As much as knowing more about your cancer can be debilitating, it can also be liberating. A well-informed patient can engage in substantive conversations with their doctors. It allowed me to participate in my care rather than having it done to me.
Make no mistake, there is nothing easy about the path from finding out you have cancer to celebrating survival, which is like scaling a vertical wall of rock and ice similar to climbing Mt. Everest: treacherous, especially in the death zone above 26,000 feet where oxygen is near non-existent, everything matters. Not only following your doctor’s orders but understanding the “why” behind them is crucial. If you don’t understand, ask questions until you do. An answer like, “because I’m the doctor” is of little help. But from my experience, most doctors seem to appreciate an “engaged” patient rather than one who “forgets” to follow their orders. Cancer is not like a common ailment where not following your doctor’s orders gets you a stern look and the talk. It can be life or death — your life.

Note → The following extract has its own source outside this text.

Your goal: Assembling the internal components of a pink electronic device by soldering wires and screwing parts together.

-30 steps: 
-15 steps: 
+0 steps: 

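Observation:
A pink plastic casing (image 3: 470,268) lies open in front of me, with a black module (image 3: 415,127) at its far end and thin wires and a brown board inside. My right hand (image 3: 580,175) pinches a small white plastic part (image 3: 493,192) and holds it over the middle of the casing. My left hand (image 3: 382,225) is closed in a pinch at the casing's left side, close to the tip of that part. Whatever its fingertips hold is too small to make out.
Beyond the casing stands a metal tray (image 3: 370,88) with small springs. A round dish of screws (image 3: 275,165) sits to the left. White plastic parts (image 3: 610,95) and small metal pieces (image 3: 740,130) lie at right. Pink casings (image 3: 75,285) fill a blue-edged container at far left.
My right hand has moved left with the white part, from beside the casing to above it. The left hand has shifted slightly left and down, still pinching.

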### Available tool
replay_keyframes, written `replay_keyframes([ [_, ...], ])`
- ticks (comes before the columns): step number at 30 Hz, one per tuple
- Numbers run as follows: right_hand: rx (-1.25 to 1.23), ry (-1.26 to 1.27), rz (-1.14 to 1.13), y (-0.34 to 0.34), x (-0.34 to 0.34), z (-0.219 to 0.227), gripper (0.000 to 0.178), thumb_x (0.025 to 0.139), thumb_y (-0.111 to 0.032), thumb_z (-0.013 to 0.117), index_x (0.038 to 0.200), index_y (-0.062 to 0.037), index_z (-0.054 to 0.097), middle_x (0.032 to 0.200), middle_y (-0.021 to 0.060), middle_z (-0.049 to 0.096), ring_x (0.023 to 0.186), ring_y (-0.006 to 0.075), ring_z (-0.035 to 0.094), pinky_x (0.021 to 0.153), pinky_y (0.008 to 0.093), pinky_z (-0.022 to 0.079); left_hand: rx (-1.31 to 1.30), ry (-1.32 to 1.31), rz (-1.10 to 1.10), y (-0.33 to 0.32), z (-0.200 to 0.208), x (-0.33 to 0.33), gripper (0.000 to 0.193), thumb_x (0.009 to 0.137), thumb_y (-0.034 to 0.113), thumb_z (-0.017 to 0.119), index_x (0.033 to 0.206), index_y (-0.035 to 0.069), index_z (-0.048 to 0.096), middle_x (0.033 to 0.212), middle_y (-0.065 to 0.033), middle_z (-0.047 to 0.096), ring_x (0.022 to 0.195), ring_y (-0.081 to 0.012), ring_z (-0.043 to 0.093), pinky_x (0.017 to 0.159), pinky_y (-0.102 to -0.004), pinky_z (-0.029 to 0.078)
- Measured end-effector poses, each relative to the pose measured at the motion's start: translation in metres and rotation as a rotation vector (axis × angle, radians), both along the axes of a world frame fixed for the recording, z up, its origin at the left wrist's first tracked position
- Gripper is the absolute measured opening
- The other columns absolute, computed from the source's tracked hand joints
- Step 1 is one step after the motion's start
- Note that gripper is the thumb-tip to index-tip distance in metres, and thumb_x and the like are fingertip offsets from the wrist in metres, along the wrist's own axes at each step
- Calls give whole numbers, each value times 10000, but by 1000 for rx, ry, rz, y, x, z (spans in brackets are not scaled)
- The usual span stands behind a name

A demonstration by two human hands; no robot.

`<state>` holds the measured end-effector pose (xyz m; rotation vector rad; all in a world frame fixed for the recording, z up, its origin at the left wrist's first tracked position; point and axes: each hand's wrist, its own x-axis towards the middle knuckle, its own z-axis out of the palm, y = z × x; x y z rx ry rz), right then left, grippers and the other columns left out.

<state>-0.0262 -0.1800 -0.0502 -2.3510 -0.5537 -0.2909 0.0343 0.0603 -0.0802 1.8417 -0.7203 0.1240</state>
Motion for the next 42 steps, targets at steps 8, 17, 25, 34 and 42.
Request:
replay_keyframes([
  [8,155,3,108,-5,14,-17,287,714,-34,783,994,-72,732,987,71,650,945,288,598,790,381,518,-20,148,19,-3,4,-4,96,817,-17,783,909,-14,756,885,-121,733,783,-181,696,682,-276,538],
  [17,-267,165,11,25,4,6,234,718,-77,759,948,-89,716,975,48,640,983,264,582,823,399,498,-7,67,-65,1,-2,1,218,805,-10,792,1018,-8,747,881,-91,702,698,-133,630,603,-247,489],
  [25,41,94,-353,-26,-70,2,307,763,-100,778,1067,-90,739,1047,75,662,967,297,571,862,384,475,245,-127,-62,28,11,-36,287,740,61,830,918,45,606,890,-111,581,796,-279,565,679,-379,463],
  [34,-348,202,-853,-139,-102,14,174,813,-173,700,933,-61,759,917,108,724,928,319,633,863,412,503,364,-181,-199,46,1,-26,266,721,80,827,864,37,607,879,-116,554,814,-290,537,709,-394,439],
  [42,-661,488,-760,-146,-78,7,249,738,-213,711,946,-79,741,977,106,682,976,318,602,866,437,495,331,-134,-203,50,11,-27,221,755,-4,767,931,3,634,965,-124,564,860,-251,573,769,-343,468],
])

For me, after turning yellow and having my bile duct stented (a scraping taken during the stenting revealed my cancer), everything happened in blinding succession. After quick meetings with my surgeon, and the doctor who would administer my chemo, along with the one who would radiate me, everything happened all at once. I had a several-hour Whipple procedure to extract a 1 cm tumor sucked up to my bile duct, followed by 30 radiation sessions augmented with a chemo pump followed up with six more chemo sessions. Most will tell you “cancer-time” is surreal. So much is happening, it’s hard to keep track of all the appointments, the scans, and the tests, it seems endless and worse, never-ending. I vaguely recall my last chemo session some 10 years ago, but I still have my rather cheesy, yet cherished, completion certificate stashed away. It’s not lost on me to still be around when few see two years, and most don’t see five, making me not only a unicorn, but a multi-colored one.
Why I survived this remains a mystery, as I had no special treatment. Being far too sick, and unable to travel, I couldn’t participate in a cancer trial with some exotic yet-to-go-to-market wonder drug. Other than attributing my survival to having an experienced surgeon who I recently found out had done more than 600 Whipple procedures, it is hard to say why I have survived thus far. In trying to understand, a couple of years ago I participated in a full genetic study where they looked at 84 genes but found nothing spurious. So, who knows why I beat the odds and survived? I can tell you this unicorn is showing all his colors.
Every six months, I have follow-ups to make sure my cancer remains at bay. Nothing is easy about these things. Like most cancer survivors, I dread them, but I know they are a must. My life may depend on them finding a new outbreak of cancer and restarting my treatment post haste. I hope never to hear the second most dreaded words one can hear from a doctor, “I’m sorry your cancer has returned.” If I get those words, make no mistake, I will be back in fight mode.
And oh, by the way, I got to be there for two of my daughters' weddings when I didn’t expect to be there. I’m holding out for the third, my baby.